Treating (or not treating) the Sick, the At-risk, the Well, and the Hobbyists
My father graduated from medical school in 1955. He completed a rotating generalist internship at City Hospital on Wards Island in New York. He then trained in psychiatry at Bellevue and the Manhattan VA. Later, he did psychoanalytic training and focused his practice on adolescents.
He employed pharmaceuticals in his practice throughout his career -- antipsychotics, tranquilizers, early antidepressants – but psychiatry in general, and his practice in particular, was heavy on therapy and light on drugs.
This changed after the release of fluoxetine in 1988. The expectation of patients and specialty societies was that care would be more about pharmaceuticals. My father did not think that the change was for the worse, but in his last decade of practice, he saw his field becoming unrecognizable.
I sometimes feel like this is happening to me. I chose my field and trained to treat the sick. I learned to (lightly) embrace my role in disease prevention. But now, more and more, people expect interventions that are more about lifestyle. I am not even sure that lifestyle is the right term; performance, wellness, or even cosmetics might be more appropriate. I don’t like offering this type of treatment; I wonder if I should; I wonder if not offering it is acceptable.
There are four types of concerns that people present to me, a general internist. For thee of these concerns, I know where I stand. For the fourth, I am conflicted.

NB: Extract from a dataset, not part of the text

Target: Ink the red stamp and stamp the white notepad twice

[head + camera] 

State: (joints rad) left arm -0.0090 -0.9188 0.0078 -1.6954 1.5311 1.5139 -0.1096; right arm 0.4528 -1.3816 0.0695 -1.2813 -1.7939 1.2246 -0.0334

I care for people who are sick. These are people who come to me feeling poorly, or with a diagnosis, or with abnormal test results. This is why I do what I do. I love the intellectual challenge of making a diagnosis and crafting a treatment plan. I love collaborating with colleagues toward improving the health of my patients. I love working with and caring for the patient during the evaluation, the treatment, and beyond. When I eventually stop working, I will read the Case Records of the Massachusetts General Hospital every week just for sport.

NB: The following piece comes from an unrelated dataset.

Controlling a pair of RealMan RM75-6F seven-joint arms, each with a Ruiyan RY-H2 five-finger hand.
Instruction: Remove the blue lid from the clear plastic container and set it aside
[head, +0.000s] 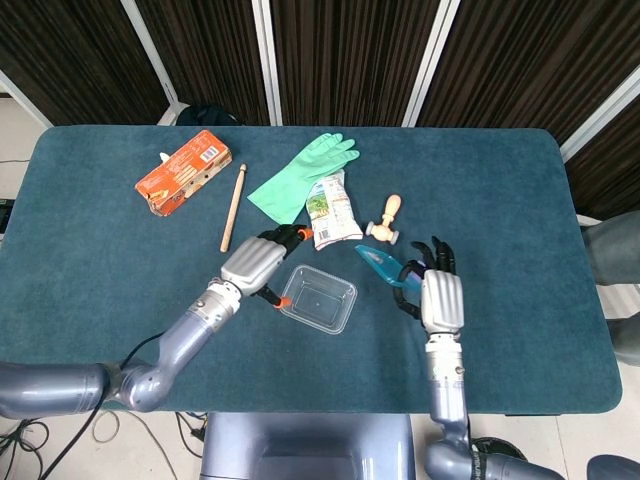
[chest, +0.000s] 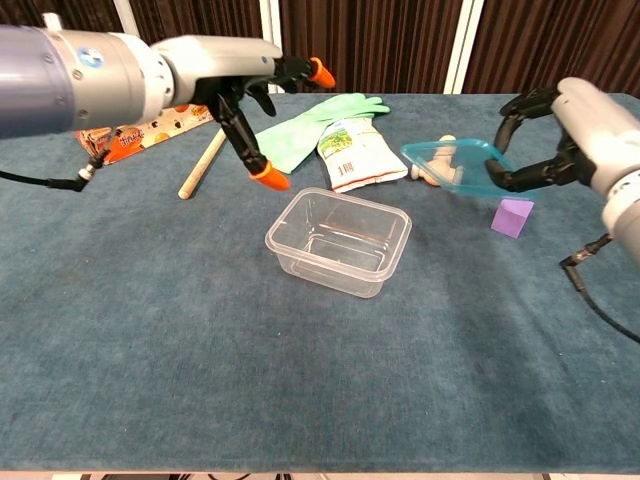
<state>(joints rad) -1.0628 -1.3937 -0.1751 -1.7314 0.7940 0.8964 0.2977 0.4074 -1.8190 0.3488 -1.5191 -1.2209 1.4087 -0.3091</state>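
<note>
Lid removal at the bench: the right hand grasps the blue lid, pinching its right edge and holding it tilted in the air to the right of the clear plastic container, above the bench near a small purple block. The container sits open near the bench's middle, with nothing visible inside. The left hand hovers to the container's far left, released, its orange-tipped fingers spread and touching nothing.

Beyond lie a green rubber glove, a printed packet, a small wooden piece, a wooden stick and an orange carton.

The lid looks thin, light and slightly flexible, probably slick plastic; an edge pinch like this one should serve, though a firm hold seems wise, since it could twist or slip. It likely still needs lowering onto bare cloth at right, clear of the block.
</note>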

I didn’t become a primary care general internist to do screening and health promotion, but I have embraced the role. I retain healthy skepticism about the benefit of treating the healthy. I remain a medical conservative and recognize the risks of screening.1 But I also know that I can help people live longer and better through education and assisting them in changing their behaviors. Simple, evidence-based counseling on diet, exercise, smoking cessation, and harm reduction pays dividends, as does some screening and risk factor modification.
As clear as it is to me that I have a role in treating the sick and counseling the healthy, it is equally clear to me that I want no role in people’s wellness hobbies. Some of these hobbyists feel poorly, and some feel well, but they are all interested in remedies or enhancers being sold to them. The products come with stories but no actual evidence. The elixirs often come with three-word names: Jamaican noni juice, wild Canadian chaga, red yeast rice, apple cider vinegar.2 Some are sold anonymously (or at least algorithmically) online, while others are sold personally through an array of wellness practitioners. When people try to involve me in their hobby, I express my doubts and counsel them about the absence of evidence, the lack of regulation, and the presence of cost. I will get involved when ill effects occur; otherwise, I demur.

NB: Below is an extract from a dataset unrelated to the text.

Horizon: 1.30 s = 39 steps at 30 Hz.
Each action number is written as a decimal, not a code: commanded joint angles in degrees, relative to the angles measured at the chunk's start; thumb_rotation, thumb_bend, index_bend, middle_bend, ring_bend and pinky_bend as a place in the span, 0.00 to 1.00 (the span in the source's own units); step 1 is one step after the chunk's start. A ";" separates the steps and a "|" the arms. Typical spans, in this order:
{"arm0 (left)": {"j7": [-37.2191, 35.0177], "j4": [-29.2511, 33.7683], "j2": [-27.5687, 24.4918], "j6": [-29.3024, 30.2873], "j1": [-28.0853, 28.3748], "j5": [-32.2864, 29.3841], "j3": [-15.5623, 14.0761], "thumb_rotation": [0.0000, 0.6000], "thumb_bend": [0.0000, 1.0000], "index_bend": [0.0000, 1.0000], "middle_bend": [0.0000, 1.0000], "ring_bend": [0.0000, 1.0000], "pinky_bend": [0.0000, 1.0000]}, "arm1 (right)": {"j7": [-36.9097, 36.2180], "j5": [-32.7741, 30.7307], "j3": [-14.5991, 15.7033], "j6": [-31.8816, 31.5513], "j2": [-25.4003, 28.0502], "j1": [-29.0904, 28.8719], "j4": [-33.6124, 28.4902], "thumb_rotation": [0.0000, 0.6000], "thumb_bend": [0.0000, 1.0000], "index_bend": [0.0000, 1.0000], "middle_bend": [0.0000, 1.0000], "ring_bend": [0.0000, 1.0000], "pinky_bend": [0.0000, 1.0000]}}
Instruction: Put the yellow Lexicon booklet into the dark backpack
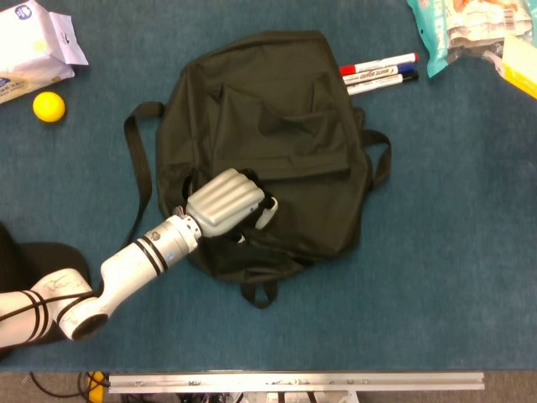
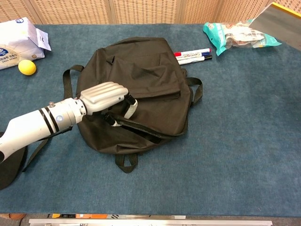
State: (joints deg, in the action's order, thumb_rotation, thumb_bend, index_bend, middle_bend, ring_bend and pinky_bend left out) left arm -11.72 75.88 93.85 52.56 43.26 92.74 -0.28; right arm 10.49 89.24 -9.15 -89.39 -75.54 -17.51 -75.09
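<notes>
Our left hand [image 1: 228, 199] sits on the dark backpack [image 1: 277, 109], fingers curled around the upper fabric along the main zipper opening and pulling it up; in the chest view a gap shows under the lifted edge, so we read the hand as clamped on the flap. The right hand is not in either view. The yellow Lexicon booklet [image 1: 522, 70] shows only as a yellow sliver at the right edge of the head view and a tilted grey-and-yellow slab at the top right corner of the chest view [image 2: 276, 23]; it looks raised off the blue surface [image 1: 436, 252], but what carries it is out of frame, so we can't tell. It is well apart from the bag. Risks as we judge them: the fabric grip looks shallow, so the flap could slip out and the mouth fall closed before the booklet gets there. The opening is narrow and faces the near side; a flat booklet coming in from the far right could catch the zipper edge or land on top of the bag. Pulling harder could drag the bag into the markers [image 1: 378, 72] touching its top right corner.
</notes>
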 commanded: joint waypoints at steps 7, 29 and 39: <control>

The fourth category is the one that challenges me. These are patients who are not sick but recognize that they are not perfect. Some people are experiencing signs of aging: they have less energy, they take longer to recover from an injury, they don’t sleep as well, their libido has waned. Some people are young and feel like they should be better. They are seeking prescription medications, usually for an off-label use. Common requests are GLP-1s, testosterone, stimulants, and 5-alpha reductase inhibitors.
These requests usually lead me to think:
I’m not writing for that. I am not here to prescribe performance enhancers. This is not what I trained for. I am supposed to be helping the sick, helping to keep people well, not prescribing medications to those who have researched what might make them feel a bit better.
But when I reflect more thoughtfully, the complexity presents itself. What separates these requests from some of the treatments we don’t question? I don’t hesitate to treat menopausal symptoms. I would never withhold an SSRI for someone with mild dysthymia. I’ve prescribed odd cocktails of medications to help people with their jet lag.
While my father saw his field change from one based on talk therapy to one based on medications, I am seeing mine change from a focus on the treatment and prevention of disease to one that includes helping people improve. The origin of this evolution is complex. It includes a change in what people expect from medicine and what they think is possible. It includes the strange way we pay for our healthcare. It comes from savvy marketing by drug makers and companies like Hers, Hims, or Ro.
I admit to feeling a bit lost. I can still fall back on evidence-based medicine. Have the enhancers you are requesting actually been proven to be safe and effective? Quite often, they haven’t, as there is little incentive to test an already approved drug for a new indication for which it is already being used. Mostly, though, I need to consider how far I want to stretch my role. Personally, I am fortunate to be at a place in my career where I can refuse to evolve. That is not true for my younger colleagues.
If you’re playing the Ending Medical Reversal/ Medical Conservative citation drinking game, bottoms up!